5.25.2011

on tzvetan todorov's Torture and The War on Terror (2009)




Tzvetan Todorov - Franco-Bulgarian philosopher (1939 - )

"Torture and the War on Terror" is an essay published in 2009 featuring photography by Ryan Lobo.  I realize that for some, reading this now may seem late, no longer relevant; it is as Hegel said: "One more word about giving instruction as to what the world ought to be. Philosophy in any case always comes on the scene too late to give it... When philosophy paints its gray in gray, then has a shape of life grown old. By philosophy's gray in gray it cannot be rejuvenated but only understood.
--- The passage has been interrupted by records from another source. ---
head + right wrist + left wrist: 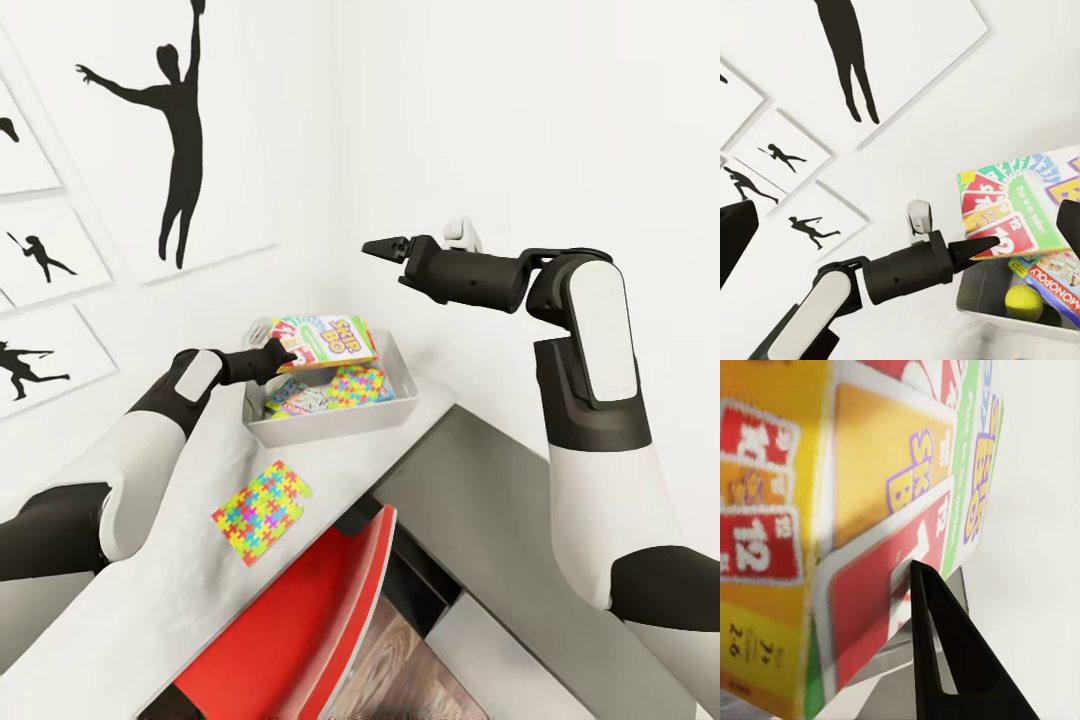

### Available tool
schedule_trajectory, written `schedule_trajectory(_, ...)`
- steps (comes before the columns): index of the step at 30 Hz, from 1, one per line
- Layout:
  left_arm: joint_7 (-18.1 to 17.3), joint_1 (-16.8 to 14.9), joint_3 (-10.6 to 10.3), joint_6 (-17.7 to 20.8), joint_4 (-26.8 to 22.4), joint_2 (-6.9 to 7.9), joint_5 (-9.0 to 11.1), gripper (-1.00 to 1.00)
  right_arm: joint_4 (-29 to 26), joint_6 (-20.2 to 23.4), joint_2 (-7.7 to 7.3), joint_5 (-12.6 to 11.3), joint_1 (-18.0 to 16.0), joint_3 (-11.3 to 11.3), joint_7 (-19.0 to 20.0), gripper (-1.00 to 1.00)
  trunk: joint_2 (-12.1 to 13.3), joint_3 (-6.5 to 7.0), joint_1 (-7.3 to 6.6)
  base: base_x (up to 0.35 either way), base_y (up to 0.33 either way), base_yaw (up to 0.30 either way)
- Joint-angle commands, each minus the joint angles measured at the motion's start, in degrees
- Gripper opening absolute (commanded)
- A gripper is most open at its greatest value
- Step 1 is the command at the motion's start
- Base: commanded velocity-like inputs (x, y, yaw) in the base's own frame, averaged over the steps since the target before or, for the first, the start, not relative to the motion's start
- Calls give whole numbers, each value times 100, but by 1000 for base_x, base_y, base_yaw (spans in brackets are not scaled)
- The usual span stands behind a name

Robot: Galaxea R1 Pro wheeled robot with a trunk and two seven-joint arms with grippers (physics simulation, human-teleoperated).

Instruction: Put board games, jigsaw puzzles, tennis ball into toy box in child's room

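My left gripper is shut on one edge of the orange-green Skip-Bo board game, holding it tilted over the far-left part of the toy box on the table. In the left wrist view one finger presses on the Skip-Bo cover. Inside the toy box lie a jigsaw puzzle, another board game and the tennis ball. A second jigsaw puzzle lies flat on the table nearer me. My right gripper hovers open above and right of the box.
A red chair is tucked under the table's near edge. The lower dark grey cabinet joins the table at the right. White walls with black silhouette pictures close in behind the toy box.
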Motion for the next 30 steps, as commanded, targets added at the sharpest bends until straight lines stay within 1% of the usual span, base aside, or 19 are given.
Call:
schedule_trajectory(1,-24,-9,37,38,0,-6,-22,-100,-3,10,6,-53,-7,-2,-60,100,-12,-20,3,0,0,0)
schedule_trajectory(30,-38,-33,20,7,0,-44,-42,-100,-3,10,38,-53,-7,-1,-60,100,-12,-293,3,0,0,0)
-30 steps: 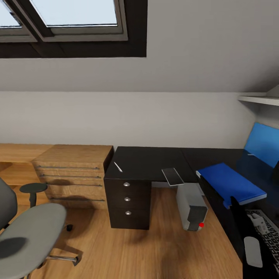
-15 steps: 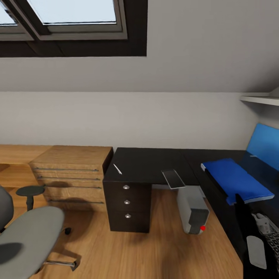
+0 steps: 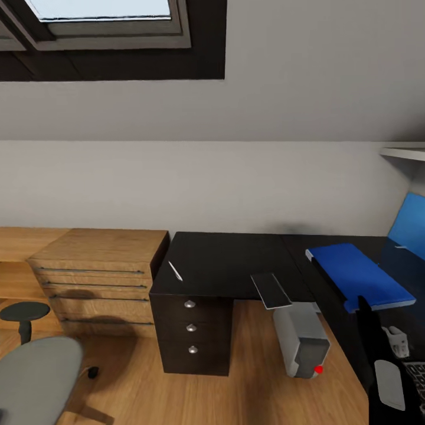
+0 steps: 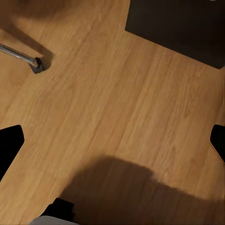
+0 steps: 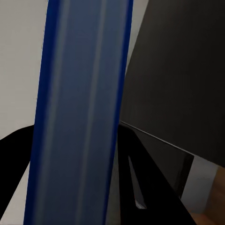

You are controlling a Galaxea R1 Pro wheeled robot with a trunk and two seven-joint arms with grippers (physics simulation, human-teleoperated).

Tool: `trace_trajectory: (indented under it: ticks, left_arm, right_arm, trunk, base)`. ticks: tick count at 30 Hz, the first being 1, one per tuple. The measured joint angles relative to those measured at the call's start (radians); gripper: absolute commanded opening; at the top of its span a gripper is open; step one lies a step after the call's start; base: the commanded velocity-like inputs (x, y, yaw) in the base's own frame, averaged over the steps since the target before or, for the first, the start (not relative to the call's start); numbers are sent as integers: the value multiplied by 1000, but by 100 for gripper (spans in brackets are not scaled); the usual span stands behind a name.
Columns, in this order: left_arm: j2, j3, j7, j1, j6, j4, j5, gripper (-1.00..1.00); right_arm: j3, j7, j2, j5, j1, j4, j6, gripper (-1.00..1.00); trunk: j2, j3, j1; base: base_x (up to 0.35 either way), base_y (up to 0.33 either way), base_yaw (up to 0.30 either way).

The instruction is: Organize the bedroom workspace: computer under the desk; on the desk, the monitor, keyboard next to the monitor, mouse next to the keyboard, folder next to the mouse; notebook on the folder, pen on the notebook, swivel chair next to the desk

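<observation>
Right tool (image 5: 75, 140) seen clamped on blue folder (image 5: 79, 108) above table (image 3: 236, 260). Left tool (image 4: 112, 140) spread wide, empty, over floor (image 4: 117, 93). Pen (image 3: 175, 271) noted on table.

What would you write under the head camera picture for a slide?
Black desk with pen, notebook and blue folder; computer on the floor beneath.

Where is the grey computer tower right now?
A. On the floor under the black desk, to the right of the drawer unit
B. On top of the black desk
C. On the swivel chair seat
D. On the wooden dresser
A: in the head view the computer tower stands on the wood floor beneath the desk, right of the desk's drawers, its red light facing out.
</observation>
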Motion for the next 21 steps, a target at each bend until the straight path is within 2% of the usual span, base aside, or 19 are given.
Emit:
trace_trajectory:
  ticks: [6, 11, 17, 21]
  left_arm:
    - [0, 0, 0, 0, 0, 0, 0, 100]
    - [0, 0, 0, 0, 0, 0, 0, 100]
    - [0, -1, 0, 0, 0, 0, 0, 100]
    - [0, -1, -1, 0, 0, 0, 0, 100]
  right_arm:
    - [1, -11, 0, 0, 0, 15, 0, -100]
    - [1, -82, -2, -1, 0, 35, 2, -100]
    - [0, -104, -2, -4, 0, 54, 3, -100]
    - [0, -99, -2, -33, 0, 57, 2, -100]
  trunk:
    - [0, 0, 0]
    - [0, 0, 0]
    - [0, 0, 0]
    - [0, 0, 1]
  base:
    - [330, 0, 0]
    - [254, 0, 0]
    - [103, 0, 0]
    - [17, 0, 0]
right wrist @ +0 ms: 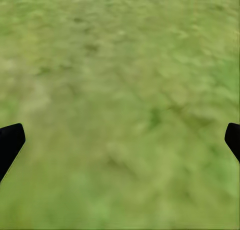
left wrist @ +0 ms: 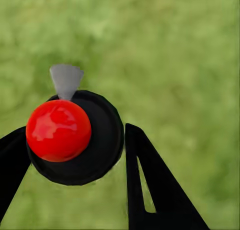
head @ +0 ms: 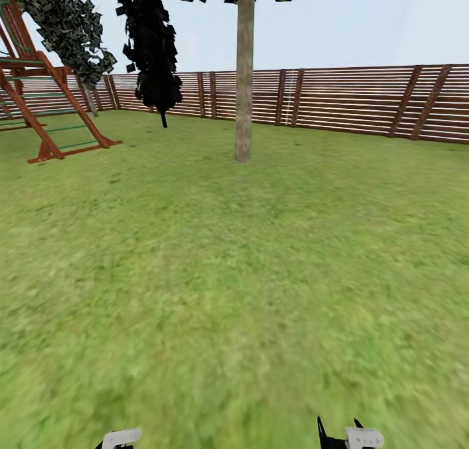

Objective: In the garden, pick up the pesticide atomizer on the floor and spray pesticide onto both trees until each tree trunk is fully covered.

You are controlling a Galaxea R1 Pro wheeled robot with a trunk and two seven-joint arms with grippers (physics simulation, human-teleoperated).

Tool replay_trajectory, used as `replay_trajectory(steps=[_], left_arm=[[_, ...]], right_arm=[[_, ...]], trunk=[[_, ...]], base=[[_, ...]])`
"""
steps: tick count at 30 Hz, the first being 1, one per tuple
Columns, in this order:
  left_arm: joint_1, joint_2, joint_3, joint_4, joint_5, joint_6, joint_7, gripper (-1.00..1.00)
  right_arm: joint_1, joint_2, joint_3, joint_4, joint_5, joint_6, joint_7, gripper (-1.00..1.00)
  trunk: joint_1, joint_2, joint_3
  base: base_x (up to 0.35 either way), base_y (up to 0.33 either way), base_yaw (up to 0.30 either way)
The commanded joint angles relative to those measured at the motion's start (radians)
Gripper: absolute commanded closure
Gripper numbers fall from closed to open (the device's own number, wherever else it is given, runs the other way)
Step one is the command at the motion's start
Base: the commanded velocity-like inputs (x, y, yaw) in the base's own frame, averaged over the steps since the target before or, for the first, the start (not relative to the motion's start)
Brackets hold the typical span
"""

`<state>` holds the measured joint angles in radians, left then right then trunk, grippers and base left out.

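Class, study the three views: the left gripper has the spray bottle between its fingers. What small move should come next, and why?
Probably drive forward toward the upright tree trunk. The left gripper already grips the pesticide atomizer, with grass below it, yet the trunk stands well ahead across open lawn, likely too far for the spray. The right gripper is open.

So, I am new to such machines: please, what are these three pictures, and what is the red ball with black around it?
It is a simulated wheeled robot with two arms in a garden. The large picture comes from its head camera: lawn, a slatted fence, a tree trunk ahead and a wooden play frame. The small pictures come from cameras on each wrist, looking along the fingers. In the left wrist view, the left end effector is closed on the pesticide atomizer, seen from above: the red ball is a spot on its black body, and the grey piece is its head. The right end effector is open over grass, holding nothing.
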<state>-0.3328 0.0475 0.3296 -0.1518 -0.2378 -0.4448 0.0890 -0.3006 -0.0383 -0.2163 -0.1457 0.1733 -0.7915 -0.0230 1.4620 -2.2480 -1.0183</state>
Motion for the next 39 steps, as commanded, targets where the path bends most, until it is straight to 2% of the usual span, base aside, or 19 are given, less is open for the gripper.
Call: replay_trajectory(steps=[1,39], left_arm=[[0.000,0.000,0.000,0.000,0.000,0.000,0.000,1.00],[0.000,0.000,-0.001,0.000,0.000,0.000,0.000,1.00]], right_arm=[[0.000,0.000,0.000,0.000,0.000,0.000,0.000,-1.00],[0.000,0.000,0.001,0.000,0.001,0.000,0.002,-1.00]], trunk=[[0.000,0.000,0.000],[0.000,0.000,0.000]], base=[[0.340,0.000,0.000],[0.339,0.000,0.000]])
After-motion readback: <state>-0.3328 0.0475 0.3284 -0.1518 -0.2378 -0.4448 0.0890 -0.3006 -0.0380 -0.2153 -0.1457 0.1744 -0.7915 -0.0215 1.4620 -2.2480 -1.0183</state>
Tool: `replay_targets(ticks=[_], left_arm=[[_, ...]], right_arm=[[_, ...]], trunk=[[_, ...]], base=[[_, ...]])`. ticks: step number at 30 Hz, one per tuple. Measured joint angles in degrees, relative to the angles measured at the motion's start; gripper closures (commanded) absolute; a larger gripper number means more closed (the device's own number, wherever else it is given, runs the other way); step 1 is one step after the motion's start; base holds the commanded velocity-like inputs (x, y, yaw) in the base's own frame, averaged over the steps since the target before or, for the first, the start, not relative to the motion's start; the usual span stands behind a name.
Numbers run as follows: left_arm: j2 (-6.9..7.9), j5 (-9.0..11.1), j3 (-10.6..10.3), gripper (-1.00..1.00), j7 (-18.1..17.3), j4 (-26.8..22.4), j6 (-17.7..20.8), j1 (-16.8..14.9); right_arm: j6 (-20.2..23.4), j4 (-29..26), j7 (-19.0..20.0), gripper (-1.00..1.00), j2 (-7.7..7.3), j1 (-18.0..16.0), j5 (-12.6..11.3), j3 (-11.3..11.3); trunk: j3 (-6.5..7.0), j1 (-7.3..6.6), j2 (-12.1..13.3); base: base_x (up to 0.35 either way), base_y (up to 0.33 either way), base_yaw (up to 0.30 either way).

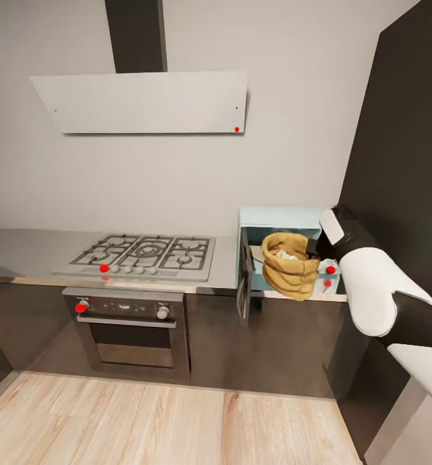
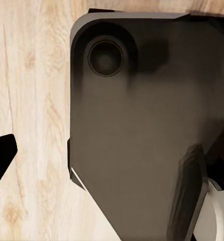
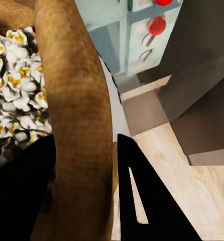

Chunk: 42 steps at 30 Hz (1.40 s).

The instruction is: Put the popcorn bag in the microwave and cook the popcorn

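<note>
In the right wrist view we see the right gripper with its jaws clamped on the rolled rim of the popcorn bag: one dark finger lies inside the sack, the other outside, with the tan wall pinched between them. Inside the bag sits the popcorn, a heap of puffed white pieces with yellow centres, just beside the inner finger.

From the head view, the popcorn bag hangs at the open mouth of the microwave, partly past its front edge, and the popcorn shows pale at its top. The right gripper meets the bag on the side away from the microwave's door. That door stands swung out toward us, on the side of the microwave nearer the gas hob. The microwave rests on the bench, against the dark tall panel.

In the left wrist view we see one dark finger of the left gripper over the wooden floor, beside the robot's dark base; we cannot tell whether its jaws are apart or together.
</note>
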Motion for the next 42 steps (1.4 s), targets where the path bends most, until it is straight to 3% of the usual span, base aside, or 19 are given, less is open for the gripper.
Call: replay_targets(ticks=[14, 28, 33, 42], left_arm=[[-0.06, -0.02, 0.00, -1.00, -0.01, 0.00, -0.02, 0.00], [-0.05, 0.00, -0.07, -1.00, -0.01, 0.00, 0.15, 0.00], [-0.06, -0.01, -0.08, -1.00, -0.01, 0.00, 0.16, 0.00], [-0.06, 0.03, -0.05, -1.00, -0.01, 0.00, 0.16, 0.00]], right_arm=[[0.03, 2.09, 0.26, 1.00, -0.04, -0.01, 0.54, -0.18], [0.03, 1.96, 0.13, 1.00, -0.12, -0.01, 0.58, -0.10], [0.02, 1.74, 0.13, 1.00, -1.23, -0.01, 0.61, -0.05], [0.02, 1.75, 0.05, 1.00, -1.32, -0.01, 0.56, 0.10]], trunk=[[0.00, -0.01, -0.01], [0.00, -0.02, -0.01], [0.00, -0.01, -0.01], [0.00, -0.01, -0.01]], base=[[0.031, 0.000, 0.000], [0.167, 0.000, 0.000], [0.126, 0.000, 0.000], [0.108, 0.000, 0.000]])
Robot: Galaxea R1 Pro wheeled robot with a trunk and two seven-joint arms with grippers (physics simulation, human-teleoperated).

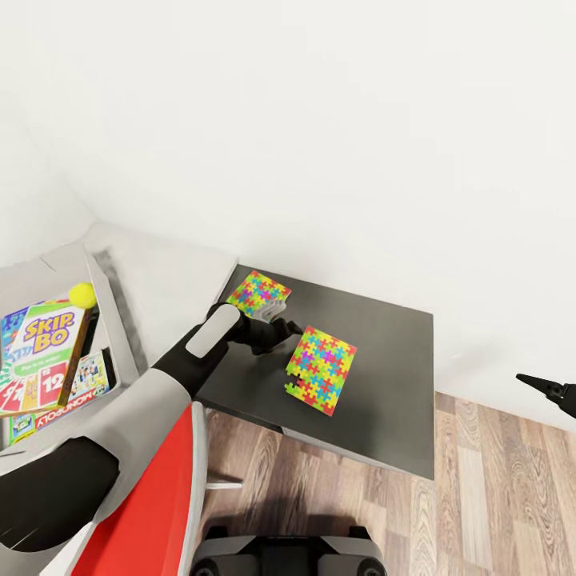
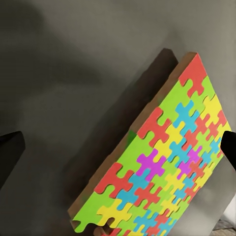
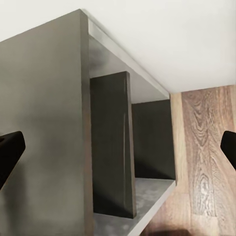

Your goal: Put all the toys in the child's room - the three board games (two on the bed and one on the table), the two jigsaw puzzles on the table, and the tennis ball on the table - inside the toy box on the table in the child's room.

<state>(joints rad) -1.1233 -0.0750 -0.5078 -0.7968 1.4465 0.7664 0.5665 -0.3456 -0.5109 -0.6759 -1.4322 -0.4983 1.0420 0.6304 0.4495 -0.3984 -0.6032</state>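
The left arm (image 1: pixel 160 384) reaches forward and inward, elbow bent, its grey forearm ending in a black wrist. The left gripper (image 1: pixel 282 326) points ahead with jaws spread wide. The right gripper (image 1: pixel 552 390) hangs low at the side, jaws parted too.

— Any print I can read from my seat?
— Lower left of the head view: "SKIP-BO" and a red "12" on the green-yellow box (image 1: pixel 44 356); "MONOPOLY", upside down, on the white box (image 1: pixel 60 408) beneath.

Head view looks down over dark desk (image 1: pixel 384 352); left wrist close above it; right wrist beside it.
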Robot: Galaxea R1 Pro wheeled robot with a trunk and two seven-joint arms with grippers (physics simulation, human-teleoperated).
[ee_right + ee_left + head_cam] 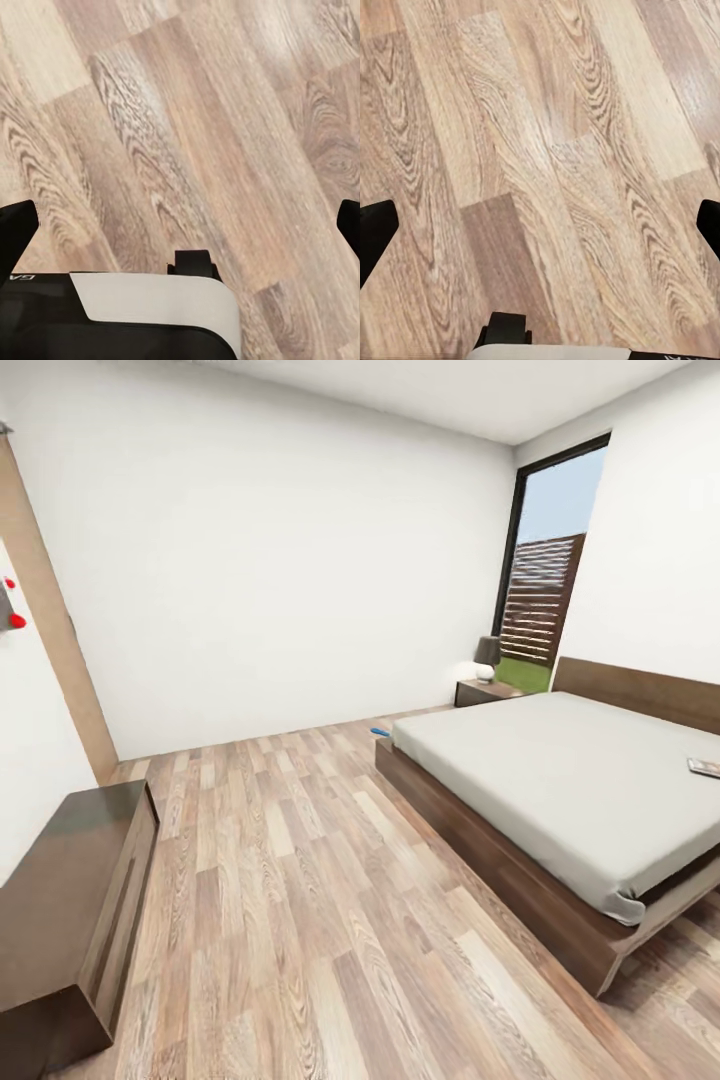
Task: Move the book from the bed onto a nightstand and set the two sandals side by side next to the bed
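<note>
Book [705,767] lying on the bed [560,780] near the headboard; one blue sandal [380,732] on the floor by its far corner. Nightstand [483,691] beyond. Left gripper [540,225] and right gripper [180,225] both spread wide, empty, above floor planks.

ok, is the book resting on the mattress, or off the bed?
Touching. In the head view the book lies flat on the bed, on the mattress near the headboard side, cut by the picture's edge; no gap shows under it.

Left tool [540,225] fingers [375,232] spread wide over wood-plank floor [547,112].
</note>
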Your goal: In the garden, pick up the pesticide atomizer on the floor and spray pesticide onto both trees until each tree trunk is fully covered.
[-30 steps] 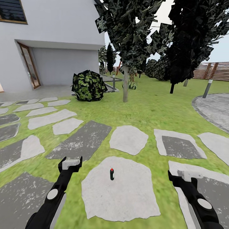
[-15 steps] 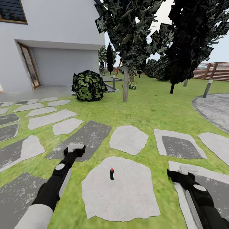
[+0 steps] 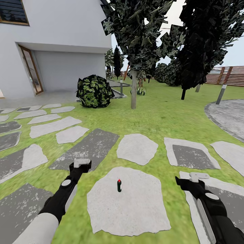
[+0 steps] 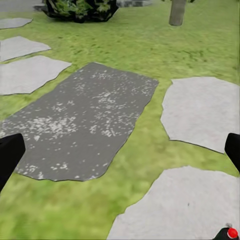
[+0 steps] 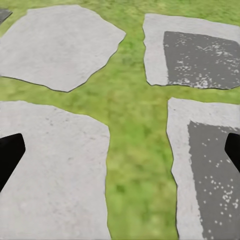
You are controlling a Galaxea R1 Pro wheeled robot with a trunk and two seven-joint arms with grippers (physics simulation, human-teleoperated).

The owl of Minerva spreads its wings only with the falling of the dusk."  It is important to analyze and understand our present history.

That said, the essay is brief, and an interesting observance of the rhetoric shifts that took place during Bush's presidency.  First, there is the obviously problematic terminology of a "War on Terror" and "Terrorists" as the enemy: a metaphorical war waged against a generic term that can be applied to any person whose actions and beliefs are not state-sanctioned.  There is no universally agreed upon, legally binding definition of terrorism.  How can a war exist when the enemy is undefined and the battlefield is an abstraction?  I do not think that it is an overstatement to call our conduct a recipe for genocide.  The conclusions drawn by Todorov's in this essay terrified me in their accuracy.  Some illuminating facts:

  • In 2006, only 1 out of a 1,000 person staff in the American Embassy in Baghdad spoke Arabic fluently.  Despite this, American soldiers formed the impression that Iraqis only understood the language of force.
  • Recipients of violence typically respond with acts of greater violence - During the Sétif demonstration in Algeria (1945), over 100 French were massacred.  In response, between 1,500 and 45,000 Algerians (depending on the source) were killed.  9/11 caused the death of 3,000 Americans.  By 2007, the war on Iraq had taken the lives of between 60,000 and 600,000 Iraqis (again, depending on the source).  This is not justice.
  • The 'Torture Memo' (2002) submitted by the US Dept. of Justice's Office of Legal Counsel cited legal reasons defending the practice of torture.  We simply redefined torture to be not what we were doing, defining torture instead by its long term effects (which of course cannot be proven prior to the tortuous act, thereby allowing acts of torture to continue).
  • "In prisons scattered throughout countries outside the US, detainees have been regularly raped, hung from hooks, immersed in water, burned, attached to electrodes, deprived of food, water or medicine, attacked by dogs, and beaten until their bones are broken.  On military bases or on US territory, they have been subjected to sensory deprivation and other violent sensory treatments... None of these methods cause 'the impairment of bodily function' but they are known to cause the rapid destruction of personal identity" (Todorov, 34 and 37).
  • the US government invented a new legal category of 'illegal enemy combatants' to establish "terrorists" as criminals protected neither by habeas corpus nor as enemy soldiers treated according to international conventions.
Todorov attests that international relations seem governed less by the idea that 'the end justifies the means' than by the fact that 'the means outweigh the ends,' and that ideas and principles have an underestimated and untapped (in times of war) formidable power.  Is the proposal that we switch our strategy from military strength to adherence to internationally recognized human rights standards and minimal calculated risks naive?  Another question, raised by Todorov, is whether the consequence is worth it - in other words, is legalized terrorism justified by victory?

Also - I was horrified to discover that all of Lobo's photographs featured in the essay were taken at the prison located 9 miles from my house.  They are photographs of male offenders classified as "maximum custody" or "extreme risks to the public."  None of them are terrorism suspects.